During the first seven months of 2002, the firm says, more than 11.3 billion pop-up ad impressions were purchased — but that’s just 2% of the online advertising market. Niche categories such as community, yellow pages, and games sites posted levels of pop-up advertising well above this average of 2%. However, portals, search engines, and shopping sites shied away from utilizing the technology.
According to Nielsen/NetRatings, just 63 companies launched 80% of all pop-up advertising. In first place — surprise, surprise — was X10, more than one billion pop-ups launched in 2002.
Orbitz came in at No. 2 with 687 million pop-up ad impressions, while Providian Financial employed 679 million impressions during January through July 2002. Cendant purchased and launched 561 million pop-up ad impressions, and Cassava Enterprises posted 548 million impressions, rounding out the top five.

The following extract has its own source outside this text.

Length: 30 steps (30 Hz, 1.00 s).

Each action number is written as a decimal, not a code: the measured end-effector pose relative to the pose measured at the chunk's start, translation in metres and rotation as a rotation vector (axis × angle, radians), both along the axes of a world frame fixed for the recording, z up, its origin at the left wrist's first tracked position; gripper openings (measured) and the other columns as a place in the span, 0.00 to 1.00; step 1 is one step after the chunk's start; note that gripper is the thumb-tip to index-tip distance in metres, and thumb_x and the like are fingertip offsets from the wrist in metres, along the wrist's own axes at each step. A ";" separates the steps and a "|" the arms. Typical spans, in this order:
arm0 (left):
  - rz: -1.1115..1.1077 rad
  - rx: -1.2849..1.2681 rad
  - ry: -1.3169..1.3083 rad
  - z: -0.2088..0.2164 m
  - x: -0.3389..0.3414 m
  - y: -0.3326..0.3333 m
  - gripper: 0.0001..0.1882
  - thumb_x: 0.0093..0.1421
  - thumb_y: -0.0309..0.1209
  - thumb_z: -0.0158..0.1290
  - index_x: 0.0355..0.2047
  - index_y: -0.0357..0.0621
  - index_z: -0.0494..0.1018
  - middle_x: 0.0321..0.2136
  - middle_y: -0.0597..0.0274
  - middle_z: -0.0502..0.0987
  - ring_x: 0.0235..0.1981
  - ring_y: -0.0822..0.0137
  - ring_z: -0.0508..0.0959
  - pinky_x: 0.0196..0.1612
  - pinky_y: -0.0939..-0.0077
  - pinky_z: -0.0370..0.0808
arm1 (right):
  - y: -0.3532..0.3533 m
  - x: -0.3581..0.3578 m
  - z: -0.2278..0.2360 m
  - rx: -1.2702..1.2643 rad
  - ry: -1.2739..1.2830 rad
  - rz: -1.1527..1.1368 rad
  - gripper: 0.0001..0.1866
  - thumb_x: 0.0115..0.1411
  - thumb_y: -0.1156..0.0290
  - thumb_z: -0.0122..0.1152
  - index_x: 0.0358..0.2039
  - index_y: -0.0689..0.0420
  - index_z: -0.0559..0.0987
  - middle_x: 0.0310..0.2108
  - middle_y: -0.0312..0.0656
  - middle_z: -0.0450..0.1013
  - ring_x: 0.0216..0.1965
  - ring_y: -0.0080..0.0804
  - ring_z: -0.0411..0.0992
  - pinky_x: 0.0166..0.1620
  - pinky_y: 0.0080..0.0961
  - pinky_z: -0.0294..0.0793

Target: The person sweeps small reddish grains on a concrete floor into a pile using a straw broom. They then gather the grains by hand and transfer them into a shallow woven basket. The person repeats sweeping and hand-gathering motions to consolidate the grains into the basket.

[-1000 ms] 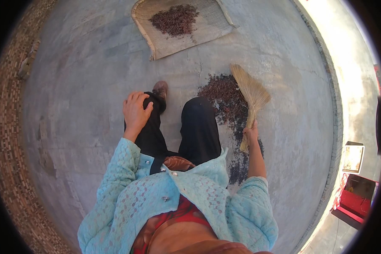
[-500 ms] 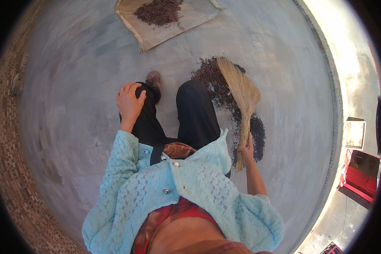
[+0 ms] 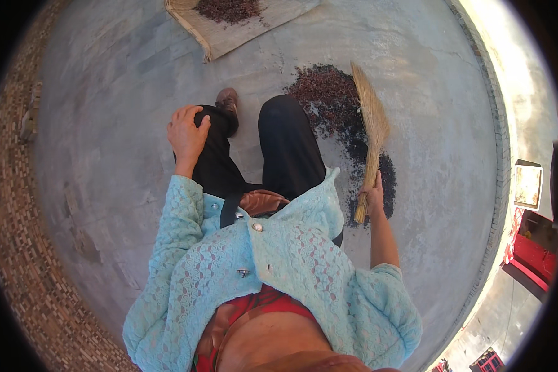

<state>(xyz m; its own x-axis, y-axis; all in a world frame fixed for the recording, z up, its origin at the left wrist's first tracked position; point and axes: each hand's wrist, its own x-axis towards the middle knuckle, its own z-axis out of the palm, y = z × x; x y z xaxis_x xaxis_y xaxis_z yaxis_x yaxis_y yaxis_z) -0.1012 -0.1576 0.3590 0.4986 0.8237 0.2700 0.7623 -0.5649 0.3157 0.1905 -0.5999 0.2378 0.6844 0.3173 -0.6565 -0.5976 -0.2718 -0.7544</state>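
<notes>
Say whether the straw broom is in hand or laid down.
In hand: the right hand grips the straw broom near its narrow end. Whether its tip touches the floor, I cannot tell.

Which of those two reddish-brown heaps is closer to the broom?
The floor heap, lying directly on the grey floor beside the straw broom in the right hand. The tray heap sits farther off, on a woven tray.
</notes>
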 end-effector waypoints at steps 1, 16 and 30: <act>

Meantime — dude! — Dell is one PC company that likes pop-ups, too. It launched 484 million impressions, bringing it in at No. 6 in the hall of, er, fame.
“Despite consumers’ general distaste for the ads, a few advertisers clearly view the benefits of pop-up advertising as greater than the potential harm to brand image,” said a Nielsen/NetRatings spokesperson. “We anticipate that the continuing negativity surrounding pop-ups will lead to new ad designs that are less intrusive and more responsive to consumer expectations.”
Not surprisingly, the survey concludes, pop-ups were favored by direct marketers. However, they were seldom used for brand-building.